I would never go back, not to visit, and certainly not to live there again. Her statement "...in Dubai there is nothing to do, and I mean nothing, other than to feel rich and be waited upon." is incredibly true.

xyzelement - a day ago

I went to Dubai and other Emirates around 2018 as part of a work related Mid-East trip. There are definitely problems but this woman has an ax to grind that's so large it makes her commentary unreliable.

First - Dubai is notable having grown from a fishing village to making money on oil to - wisely - finding a way to move beyond oil into something that's sustainable and beneficial. That's admirable even on its own.

It is notable that very few people you see in Dubai are "natives." Most people you see are either foreigners there on business/vacation, or imported labor. The author takes issue with something related to that in a weird way - the more straight forward story would be that without the opportunities created in Dubai, both the business folks and the laborers would be doing something else - in both case less appealing to them. So whatever judgement you have on it, in practice everyone involved is better off than they would have been.

The author then can't avoid but take a dig at Israel and Zionism - her point/connection is a bit hard to understand but also feels warped. The Emirates being part of the Abraham accords was one of the greatest signs of the possibility of cross-religious existence and cooperation in the region - symbolic that mutual benefit can be a stronger motivator than historical division. This should be celebrated.

ClaraForm - a day ago

As someone who grew up in Dubai, the tourism industry everywhere breaks the soul of the place. Dubai, especially the places where people actually live and set up a livelihood, is a place like any other.

What a terrible day to be literate and be able to read into the ugly belly of self-righteousness disguised as morality.

Noumenon72 - a day ago

When I got to "There are hells on earth and Dubai is one" I scrolled back, thinking I had missed where they described that. Either it was left out of this book excerpt or the author has a prior revulsion at people being employed for tourism that makes their examples seem self-evidently awful to them only.

apples_oranges - a day ago

I haven't been to Dubai but I went to Cuba, seemingly the opposite kind of state, and I think some things described in this post would apply there, too. But can't really judge.
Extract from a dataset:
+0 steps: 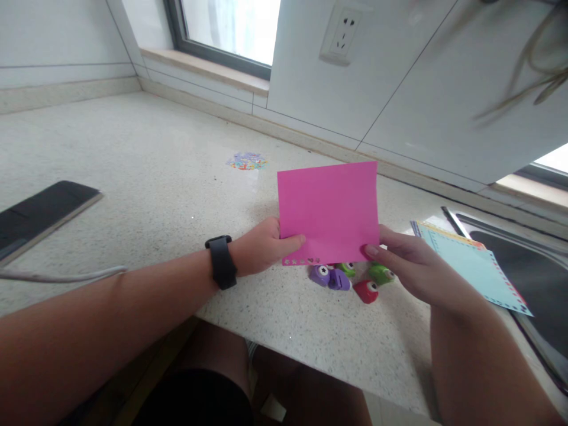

I would think, however, that there is no rich cultural heritage to be expected from a relatively new city of the rich.. it's not Paris or Rome after all.

And finally, anecdotal, I know a family that went there with their kids and they loved that holiday.

thomassmith65 - 17 hours ago

  I went to Dubai wrongheaded. I learnt nothing and left nauseated.
It's a little rash to excoriate a place without having spent any real length of time there.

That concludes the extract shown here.